In "Growing Strong Daughters," Wheaton College sociology professor Lisa Graham McMinn offers a focused, theologically nuanced guide to girls' development. Here, the social conscience of "Reviving Ophelia" meets the Christian church, which often subtly discourages girls from becoming all that they can. In tackling the longstanding nature/nurture debate, McMinn wisely points out that it is longstanding precisely because it is complex and does not lend itself to pat answers. She notes that Christians too often adopt our culture's pattern of devaluing anything associated with womanhood. McMinn speaks from her professional expertise as well as her personal experiences as the mother of three daughters. This thoughtful and perceptive guide should be on the bookshelves of parents, educators, and pastor.
On a crowded New York City bus, a man reads aloud a newspaper story about a
female gorilla who saved an endangered toddler in the zoo. One teenage girl
is so moved by the story that she immediately offers her bus seat to an
elderly lady. In "The Kindness of Children," educator Vivian Gussin Paley recounts stories
such as these to demonstrate the power of story in shaping children's
morality. The brief book mostly tells of Paley's experiences in visiting
classrooms and hearing students' responses to various tales of compassion.

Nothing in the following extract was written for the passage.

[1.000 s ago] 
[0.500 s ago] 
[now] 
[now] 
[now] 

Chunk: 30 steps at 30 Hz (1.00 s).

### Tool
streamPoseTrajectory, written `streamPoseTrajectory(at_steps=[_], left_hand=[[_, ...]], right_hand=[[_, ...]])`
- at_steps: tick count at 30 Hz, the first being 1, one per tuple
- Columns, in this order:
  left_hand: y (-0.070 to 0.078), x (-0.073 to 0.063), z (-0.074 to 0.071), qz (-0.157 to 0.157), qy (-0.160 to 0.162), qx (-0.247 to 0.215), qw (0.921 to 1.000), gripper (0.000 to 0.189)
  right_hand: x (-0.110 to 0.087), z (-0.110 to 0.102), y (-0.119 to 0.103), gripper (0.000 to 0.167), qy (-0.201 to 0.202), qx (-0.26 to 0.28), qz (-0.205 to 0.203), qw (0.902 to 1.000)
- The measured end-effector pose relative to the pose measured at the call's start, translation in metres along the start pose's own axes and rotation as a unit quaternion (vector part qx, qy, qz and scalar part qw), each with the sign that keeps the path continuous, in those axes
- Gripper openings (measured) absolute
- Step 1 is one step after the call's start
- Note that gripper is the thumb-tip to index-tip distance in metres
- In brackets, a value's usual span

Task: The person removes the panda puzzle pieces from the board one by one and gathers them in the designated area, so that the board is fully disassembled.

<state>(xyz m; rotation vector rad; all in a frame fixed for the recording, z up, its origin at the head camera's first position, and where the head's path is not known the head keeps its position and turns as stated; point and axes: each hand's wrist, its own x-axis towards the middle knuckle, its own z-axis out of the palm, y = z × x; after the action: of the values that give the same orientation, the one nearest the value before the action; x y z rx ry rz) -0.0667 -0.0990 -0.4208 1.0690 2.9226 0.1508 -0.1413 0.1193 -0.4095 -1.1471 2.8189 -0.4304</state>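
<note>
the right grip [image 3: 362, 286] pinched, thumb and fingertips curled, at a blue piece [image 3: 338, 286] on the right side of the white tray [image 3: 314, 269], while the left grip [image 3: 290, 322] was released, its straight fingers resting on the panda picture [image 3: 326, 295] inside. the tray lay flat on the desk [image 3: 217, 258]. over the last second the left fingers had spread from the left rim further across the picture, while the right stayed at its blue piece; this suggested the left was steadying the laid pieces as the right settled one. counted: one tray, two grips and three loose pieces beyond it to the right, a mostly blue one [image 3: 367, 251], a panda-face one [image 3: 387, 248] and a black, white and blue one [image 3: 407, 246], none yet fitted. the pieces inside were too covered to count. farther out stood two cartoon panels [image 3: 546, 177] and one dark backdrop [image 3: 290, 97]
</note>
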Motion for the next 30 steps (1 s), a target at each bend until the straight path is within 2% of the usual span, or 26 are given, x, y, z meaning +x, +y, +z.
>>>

Interspersed throughout the classroom episodes are conversations with her
mother, a nonagenarian Jewish immigrant who draws parallels between Paley's
stories and the Hasidic tales of her youth. Hasidic rabbis, Paley discovers,
believed that "the moral universe rests on the breath of schoolchildren."
While Paley sometimes overstates the case for the innate goodness of
children, she powerfully reveals how such goodness can be molded through
story and playacting.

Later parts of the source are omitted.